Supplied data:
====================

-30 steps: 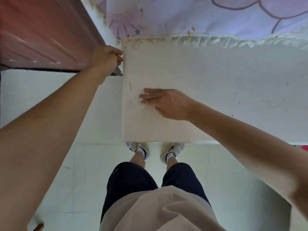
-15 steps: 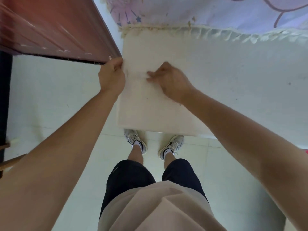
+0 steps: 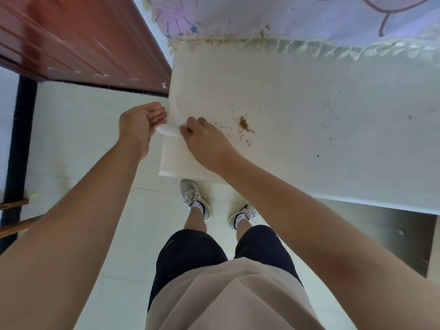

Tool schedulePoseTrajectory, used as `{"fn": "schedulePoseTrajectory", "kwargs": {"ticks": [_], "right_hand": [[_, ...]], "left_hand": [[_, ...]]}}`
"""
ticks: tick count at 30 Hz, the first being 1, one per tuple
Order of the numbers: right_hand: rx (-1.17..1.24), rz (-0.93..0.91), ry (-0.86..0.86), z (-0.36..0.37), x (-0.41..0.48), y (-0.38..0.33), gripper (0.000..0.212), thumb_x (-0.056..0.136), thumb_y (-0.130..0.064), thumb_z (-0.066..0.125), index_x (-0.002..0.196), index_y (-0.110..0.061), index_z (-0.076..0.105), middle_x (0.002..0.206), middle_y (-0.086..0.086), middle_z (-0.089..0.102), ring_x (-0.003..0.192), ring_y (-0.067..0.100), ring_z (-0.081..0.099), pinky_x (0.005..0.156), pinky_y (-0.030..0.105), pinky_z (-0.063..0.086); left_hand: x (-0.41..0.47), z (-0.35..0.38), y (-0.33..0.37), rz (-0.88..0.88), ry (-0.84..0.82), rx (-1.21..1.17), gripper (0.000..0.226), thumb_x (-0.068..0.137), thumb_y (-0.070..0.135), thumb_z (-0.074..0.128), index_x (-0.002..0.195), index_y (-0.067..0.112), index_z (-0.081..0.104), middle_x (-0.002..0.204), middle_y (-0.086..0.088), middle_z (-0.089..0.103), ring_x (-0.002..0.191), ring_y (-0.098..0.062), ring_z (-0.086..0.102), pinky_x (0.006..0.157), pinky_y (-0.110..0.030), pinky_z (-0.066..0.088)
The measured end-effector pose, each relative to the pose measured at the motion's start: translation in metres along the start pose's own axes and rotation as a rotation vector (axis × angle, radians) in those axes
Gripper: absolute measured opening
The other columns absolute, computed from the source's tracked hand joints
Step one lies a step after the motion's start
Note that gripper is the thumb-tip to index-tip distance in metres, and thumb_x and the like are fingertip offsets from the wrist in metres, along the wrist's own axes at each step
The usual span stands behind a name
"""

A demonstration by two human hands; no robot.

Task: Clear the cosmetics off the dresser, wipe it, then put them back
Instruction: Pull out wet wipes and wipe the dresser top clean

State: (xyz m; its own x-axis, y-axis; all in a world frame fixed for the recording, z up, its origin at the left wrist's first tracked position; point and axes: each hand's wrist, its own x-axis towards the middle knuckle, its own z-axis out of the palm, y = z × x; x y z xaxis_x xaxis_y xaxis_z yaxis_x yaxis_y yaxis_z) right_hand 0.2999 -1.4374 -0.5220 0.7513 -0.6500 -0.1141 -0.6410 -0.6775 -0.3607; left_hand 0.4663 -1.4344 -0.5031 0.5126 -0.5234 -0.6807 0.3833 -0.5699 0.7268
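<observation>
The white dresser top (image 3: 309,96) is bare of cosmetics. A small heap of brown crumbs (image 3: 244,125) lies on it near the left side. My right hand (image 3: 206,142) pinches a white wipe (image 3: 167,131) at the dresser's left edge, where the wipe hangs a little over the side. My left hand (image 3: 140,122) is cupped, palm toward the edge, just beside the wipe, and its fingers hold nothing.
A reddish-brown door (image 3: 83,44) stands close to the dresser's left back corner. A printed cloth with a lace trim (image 3: 297,44) hangs along the back edge. My feet (image 3: 195,198) stand on pale floor tiles below the front edge.
Both hands slid along the left edge toward me. My left hand went from gripping the edge to a cupped palm. The brown crumbs have come into sight.
</observation>
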Motion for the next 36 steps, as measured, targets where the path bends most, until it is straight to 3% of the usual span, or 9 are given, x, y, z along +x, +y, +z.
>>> {"fn": "schedulePoseTrajectory", "kwargs": {"ticks": [5, 8, 13, 15, 18, 25, 28, 32, 36], "right_hand": [[-0.032, 0.149, 0.077, -0.005, -0.021, 0.041, 0.019, 0.084, 0.0, 0.06, 0.102, -0.001, 0.064, 0.101, 0.016, 0.056, 0.086, 0.033, 0.058, 0.07, 0.038, 0.053], [0.281, 0.213, 0.219, -0.032, -0.026, 0.064, 0.023, 0.091, -0.008, 0.056, 0.107, -0.004, 0.071, 0.099, 0.016, 0.06, 0.082, 0.032, 0.062, 0.076, 0.04, 0.055], [0.35, 0.553, 0.626, -0.067, -0.069, 0.127, 0.031, 0.096, -0.017, 0.052, 0.123, -0.012, 0.067, 0.106, 0.011, 0.06, 0.082, 0.02, 0.062, 0.082, 0.021, 0.048], [0.278, 0.772, 0.593, -0.061, -0.092, 0.151, 0.036, 0.099, -0.017, 0.047, 0.133, -0.014, 0.059, 0.115, 0.011, 0.056, 0.094, 0.02, 0.059, 0.085, 0.017, 0.042], [0.124, 0.998, 0.393, -0.042, -0.11, 0.158, 0.048, 0.099, -0.009, 0.044, 0.146, -0.014, 0.043, 0.128, 0.012, 0.048, 0.112, 0.029, 0.049, 0.085, 0.033, 0.044], [0.143, 0.605, 0.294, -0.012, -0.074, 0.091, 0.049, 0.088, 0.005, 0.05, 0.135, -0.007, 0.054, 0.116, 0.016, 0.053, 0.099, 0.034, 0.051, 0.079, 0.041, 0.05], [0.218, 0.567, 0.497, -0.022, -0.086, 0.091, 0.04, 0.089, 0.001, 0.052, 0.126, -0.007, 0.063, 0.108, 0.017, 0.058, 0.094, 0.036, 0.055, 0.076, 0.042, 0.051], [0.153, 0.884, 0.688, -0.031, -0.145, 0.141, 0.042, 0.093, -0.024, 0.037, 0.126, -0.011, 0.061, 0.115, 0.017, 0.056, 0.101, 0.032, 0.055, 0.083, 0.035, 0.045], [0.021, 1.321, 0.747, -0.004, -0.208, 0.15, 0.041, 0.092, -0.006, 0.045, 0.13, -0.006, 0.06, 0.11, 0.024, 0.058, 0.093, 0.041, 0.055, 0.077, 0.047, 0.048]], "left_hand": [[-0.01, 0.003, -0.005, 0.037, 0.038, 0.012, 0.04, 0.089, -0.012, 0.033, 0.104, 0.0, 0.068, 0.103, -0.014, 0.071, 0.096, -0.019, 0.071, 0.085, -0.026, 0.057], [-0.012, 0.013, -0.012, 0.101, 0.114, 0.067, 0.041, 0.087, -0.012, 0.034, 0.104, 0.002, 0.069, 0.102, -0.011, 0.071, 0.099, -0.02, 0.069, 0.085, -0.024, 0.057], [-0.014, 0.028, -0.029, 0.365, 0.228, 0.583, 0.037, 0.09, 0.006, 0.043, 0.11, 0.018, 0.071, 0.109, 0.001, 0.071, 0.104, -0.016, 0.064, 0.091, -0.025, 0.051], [-0.021, 0.033, -0.04, 0.471, 0.268, 0.729, 0.041, 0.091, 0.004, 0.04, 0.12, 0.015, 0.066, 0.12, -0.002, 0.066, 0.111, -0.018, 0.06, 0.092, -0.023, 0.045], [-0.026, 0.038, -0.056, 0.613, 0.261, 0.87, 0.047, 0.085, -0.001, 0.038, 0.124, 0.009, 0.061, 0.125, -0.009, 0.059, 0.115, -0.027, 0.054, 0.09, -0.029, 0.04], [-0.026, 0.037, -0.063, 0.676, 0.215, 1.005, 0.048, 0.084, -0.001, 0.036, 0.126, 0.008, 0.058, 0.132, -0.011, 0.053, 0.118, -0.03, 0.048, 0.093, -0.038, 0.044], [-0.026, 0.036, -0.062, 0.676, 0.192, 1.052, 0.048, 0.087, 0.001, 0.037, 0.13, 0.007, 0.057, 0.138, -0.01, 0.048, 0.125, -0.029, 0.043, 0.099, -0.037, 0.042], [-0.024, 0.035, -0.064, 0.716, 0.176, 1.126, 0.049, 0.086, 0.001, 0.036, 0.131, 0.005, 0.056, 0.138, -0.014, 0.047, 0.123, -0.034, 0.042, 0.098, -0.04, 0.042], [-0.028, 0.037, -0.065, 0.703, 0.177, 1.187, 0.048, 0.086, 0.002, 0.037, 0.131, 0.004, 0.054, 0.14, -0.014, 0.044, 0.124, -0.036, 0.04, 0.098, -0.043, 0.042]]}}
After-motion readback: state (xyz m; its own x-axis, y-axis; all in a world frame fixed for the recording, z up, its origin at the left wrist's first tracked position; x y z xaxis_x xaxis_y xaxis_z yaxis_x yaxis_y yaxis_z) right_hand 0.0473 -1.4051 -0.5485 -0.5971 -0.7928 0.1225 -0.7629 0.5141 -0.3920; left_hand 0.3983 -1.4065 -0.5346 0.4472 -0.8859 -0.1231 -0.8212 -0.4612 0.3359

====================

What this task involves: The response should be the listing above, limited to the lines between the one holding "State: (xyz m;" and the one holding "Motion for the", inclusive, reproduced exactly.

Response:
State: (xyz m; its own x-axis, y-axis; all in a world frame fixed for the recording, z up, its origin at the left wrist's first tracked position; point and axes: each hand's wrist, its own x-axis towards the middle knuckle, its own z-axis out of the palm, y = z × x; x y z xaxis_x xaxis_y xaxis_z yaxis_x yaxis_y yaxis_z) right_hand 0.2999 -1.4374 -0.5220 0.7513 -0.6500 -0.1141 -0.6410 -0.6775 -0.3607; left_hand 0.4663 -1.4344 -0.5031 0.5126 -0.5234 -0.6807 0.3833 -0.5699 0.7268
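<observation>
The white dresser top (image 3: 309,96) is bare of cosmetics. A small heap of brown crumbs (image 3: 244,125) lies on it near the left side. My right hand (image 3: 206,142) pinches a white wipe (image 3: 167,131) at the dresser's left edge, where the wipe hangs a little over the side. My left hand (image 3: 140,122) is cupped, palm toward the edge, just beside the wipe, and its fingers hold nothing.
A reddish-brown door (image 3: 83,44) stands close to the dresser's left back corner. A printed cloth with a lace trim (image 3: 297,44) hangs along the back edge. My feet (image 3: 195,198) stand on pale floor tiles below the front edge.
Both hands slid along the left edge toward me. My left hand went from gripping the edge to a cupped palm. The brown crumbs have come into sight.
</observation>
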Motion for the next 36 steps, as measured, targets where the path bends most, until it is straight to 3% of the usual span, or 9 are given, x, y, z along +x, +y, +z.

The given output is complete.